2008 called; go fuck yourself

> how am I supposed to explain their existance outside of 4e-onward settings?
Tell your players up-front what settings do and do not exist in the world of the game/splat/module you're running and there should be no problems.

>How am I supposed to even explain their existence in Faerun or any setting that existed before 4e?

Drakes from 2E Dark Sun
Pre-Dragonborn from 2E Dragonlance

Also, why would anyone care if you can't "explain their existence" in a pre-4E setting? Are you an established fantasy writer with a wide breadth of canon fiction to mind, or are you just a whiny nerd who doesn't even have a group?

>cucks
>misspelled greentext
>autists
>don't forget about MLP

Somebody call the Russians, because this user just went full-on MAD

Sorry, OP. I guess I'll just play another fucking human again.

How were dwarves created?
How were elves created?
It's a fantasy world that you make the rules up with your mind.
You can just say "I don't want dragonborn in my setting" and bam, dragonborn aren't there.

A large portion of why dragonborn are a core race is because WotC wanted to add a new core race, and Skyrim was popular at the time 4e came out.
Them removing dragonborn from core after that would be like removing Warforged from Eberron, they're part of the core now and they ain't going anywhere.

>I've gone through my AD&D race database, and I've found:
>Dracon (brontosaurus-taur thing with a draconic head)
>22 different species of actual dragon
>Sesk Draconians
>9 different types of half-dragon
>Pterrans (pteranodon-men)
>That's all 2e. No 1e products on that list.
Don't forget about the Saurials from Forgotten Realms. There are four different types (flyers, stegomen, triceranerds, and one more I think). They're a playable PC race in 2E.

Potato russian arrived.
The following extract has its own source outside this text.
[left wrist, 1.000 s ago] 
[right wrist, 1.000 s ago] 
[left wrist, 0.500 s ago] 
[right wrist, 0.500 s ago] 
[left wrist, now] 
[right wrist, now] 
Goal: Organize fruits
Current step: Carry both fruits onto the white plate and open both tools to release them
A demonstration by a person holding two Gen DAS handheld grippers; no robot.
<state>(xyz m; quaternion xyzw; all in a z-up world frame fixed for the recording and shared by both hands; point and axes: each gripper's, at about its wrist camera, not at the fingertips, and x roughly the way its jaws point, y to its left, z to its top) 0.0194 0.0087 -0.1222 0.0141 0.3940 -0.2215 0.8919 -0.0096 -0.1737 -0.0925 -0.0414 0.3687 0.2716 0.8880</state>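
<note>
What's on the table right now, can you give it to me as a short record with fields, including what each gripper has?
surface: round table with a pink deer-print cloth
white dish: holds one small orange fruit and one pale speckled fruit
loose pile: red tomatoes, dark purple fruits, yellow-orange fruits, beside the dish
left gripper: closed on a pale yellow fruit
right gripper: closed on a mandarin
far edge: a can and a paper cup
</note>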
What do with this cyka?

Saurians are lizardmen, not dragonmen.

If the fact that they added a new core race is enough to throw a fit over "fucked up lore", I highly suggest avoiding the raven queen's personal undead servant race

I like to use dragonborn as an engineered race to keep a dragon's human subjects in line, or have them form the bulk of a dragon-led civilization.

Dragons already have so much going for them in terms of rulership, why not ACTUALLY make them rulers?
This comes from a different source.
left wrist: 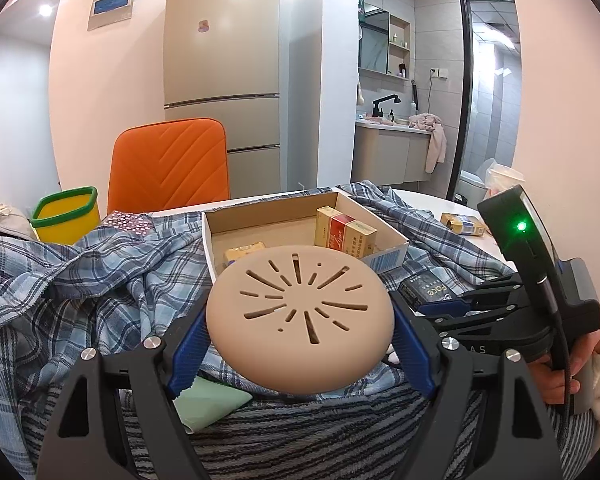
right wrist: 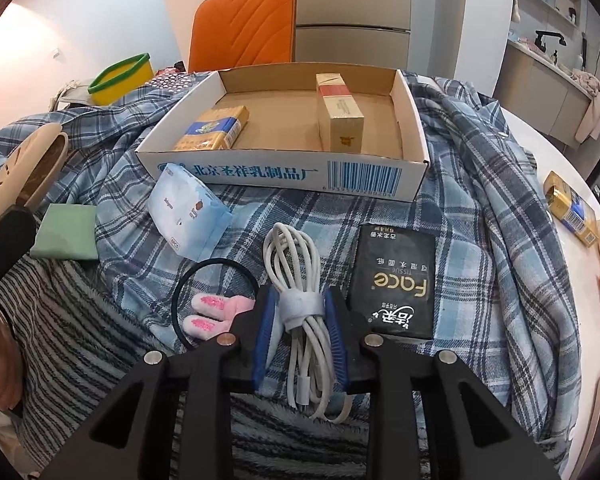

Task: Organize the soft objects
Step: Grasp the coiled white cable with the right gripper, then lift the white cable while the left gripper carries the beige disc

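Behind the work area we note a beige refrigerator, an orange chair and a bathroom vanity. A white tabletop carries a blue plaid shirt spread over most of it, with a striped fleece cloth nearest us.

Left hand-held gripper: we see its blue pads pressed on both sides of a round tan silicone disc with radial slots, which is lifted clear of the fabric, in front of the cardboard tray.

Right hand-held gripper: jaws narrowed around a coiled white cable bound with a white strap; the cable lies on the plaid shirt, and the pads look to be at or just beside the bundle. We cannot tell whether they touch it.

The tray sits on the shirt and holds a yellow-and-blue cigarette pack lying flat at its left and a red-and-gold carton towards its right.

On the shirt: a light-blue tissue pack touching the tray's front wall, a black "Face" tissue pack just right of the cable, a black hair tie with pink ornament just left of it, and a folded green cloth further left.

A yellow bin with green rim stands far left; another yellow pack lies on the bare tabletop at right.
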`<state>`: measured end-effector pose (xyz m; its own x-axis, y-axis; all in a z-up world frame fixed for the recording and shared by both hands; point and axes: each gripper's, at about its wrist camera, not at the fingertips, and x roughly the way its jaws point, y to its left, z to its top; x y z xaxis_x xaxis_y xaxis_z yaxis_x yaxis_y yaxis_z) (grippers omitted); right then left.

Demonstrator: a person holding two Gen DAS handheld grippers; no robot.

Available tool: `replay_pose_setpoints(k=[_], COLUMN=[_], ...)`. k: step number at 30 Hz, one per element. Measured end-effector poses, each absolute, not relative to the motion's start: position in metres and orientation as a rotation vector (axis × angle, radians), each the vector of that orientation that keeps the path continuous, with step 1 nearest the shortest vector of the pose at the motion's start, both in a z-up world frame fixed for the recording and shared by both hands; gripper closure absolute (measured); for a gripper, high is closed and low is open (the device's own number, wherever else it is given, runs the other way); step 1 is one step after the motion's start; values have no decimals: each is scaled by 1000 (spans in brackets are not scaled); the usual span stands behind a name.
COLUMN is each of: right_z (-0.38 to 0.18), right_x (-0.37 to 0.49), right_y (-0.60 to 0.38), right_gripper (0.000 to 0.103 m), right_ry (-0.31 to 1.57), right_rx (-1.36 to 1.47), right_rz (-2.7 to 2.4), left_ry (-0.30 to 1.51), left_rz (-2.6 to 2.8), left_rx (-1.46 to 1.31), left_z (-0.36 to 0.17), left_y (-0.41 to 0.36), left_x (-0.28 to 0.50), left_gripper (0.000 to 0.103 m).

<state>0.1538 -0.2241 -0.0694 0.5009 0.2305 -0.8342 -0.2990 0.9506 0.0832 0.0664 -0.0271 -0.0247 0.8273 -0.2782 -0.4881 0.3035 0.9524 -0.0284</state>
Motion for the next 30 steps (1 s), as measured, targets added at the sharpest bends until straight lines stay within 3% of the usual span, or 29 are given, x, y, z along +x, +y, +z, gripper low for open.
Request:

>STOP LIKING WHAT I DON'T LIKE
>REEEEEEEEEEEEEEEEEEEEEEEEEEE

You should really consider killing yourself.

>How am I supposed to even explain their existence in Faerun or any setting that existed before 4e?
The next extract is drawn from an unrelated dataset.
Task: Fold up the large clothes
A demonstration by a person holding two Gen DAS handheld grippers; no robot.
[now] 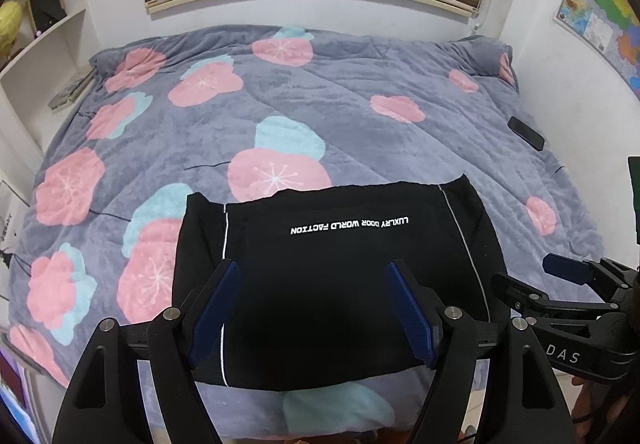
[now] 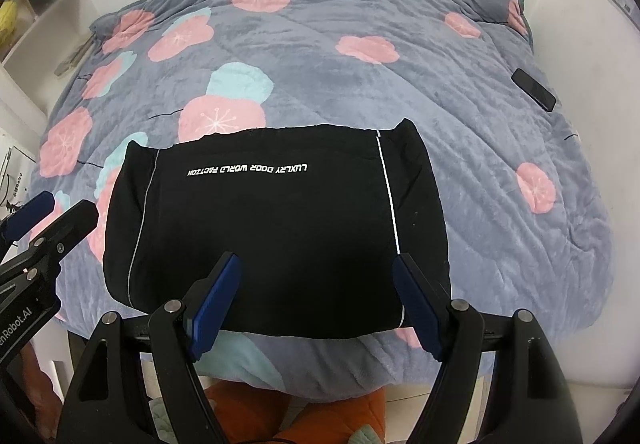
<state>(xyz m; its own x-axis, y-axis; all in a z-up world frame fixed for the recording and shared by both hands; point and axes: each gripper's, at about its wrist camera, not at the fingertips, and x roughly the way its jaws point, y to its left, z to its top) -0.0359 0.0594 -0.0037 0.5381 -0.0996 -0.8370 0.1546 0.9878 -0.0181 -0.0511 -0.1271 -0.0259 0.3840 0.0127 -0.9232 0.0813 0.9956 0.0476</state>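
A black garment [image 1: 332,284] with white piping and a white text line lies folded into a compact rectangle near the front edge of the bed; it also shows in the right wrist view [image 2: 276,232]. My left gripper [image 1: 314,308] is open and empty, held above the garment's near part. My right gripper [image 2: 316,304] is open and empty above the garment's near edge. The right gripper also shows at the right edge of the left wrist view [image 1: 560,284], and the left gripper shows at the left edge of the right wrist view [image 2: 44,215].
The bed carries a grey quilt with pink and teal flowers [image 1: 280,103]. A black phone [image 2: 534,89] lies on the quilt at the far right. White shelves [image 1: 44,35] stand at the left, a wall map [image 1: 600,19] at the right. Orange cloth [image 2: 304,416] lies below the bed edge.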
How do you explain Warforged in Greyhawk, or Drizzt in Hollow World?

Answer: You don't have to use them in worlds where they don't exist

>How am I supposed to even explain their existence in Faerun or any setting that existed before 4e?

>Game where literal gods exist and muck around in mortal affairs all the fucking time
>Game where most settings are full of ancient, long-dead civilizations with way better magic than any current civilization.
>Game where it is fully within the power of some wizards to create their own new species and civilizations.
>Game where every single dragon above a certain age is more or less guaranteed to be a powerful wizard.

>He's too much of a retard to figure out where dragonborn could come from.

>Playing as dungeons
Warforged already exist.

>what 4e did to the lore
You know that 4e's setting is Points of Light, which was a new setting created for the edition, right? And that each D&D setting has vastly different lore, and even run on different "rules", right? And some of them don't even take place in the same -universe-, right?

Because Dragons is right there in the name of the game.

>And that each D&D setting has vastly different lore, and even run on different "rules", right?
>and even run on different "rules"

Rules as in the fundamental concepts of the universe at large, I'm sorry I dumbed it down too much but I'm not used to talking at americans.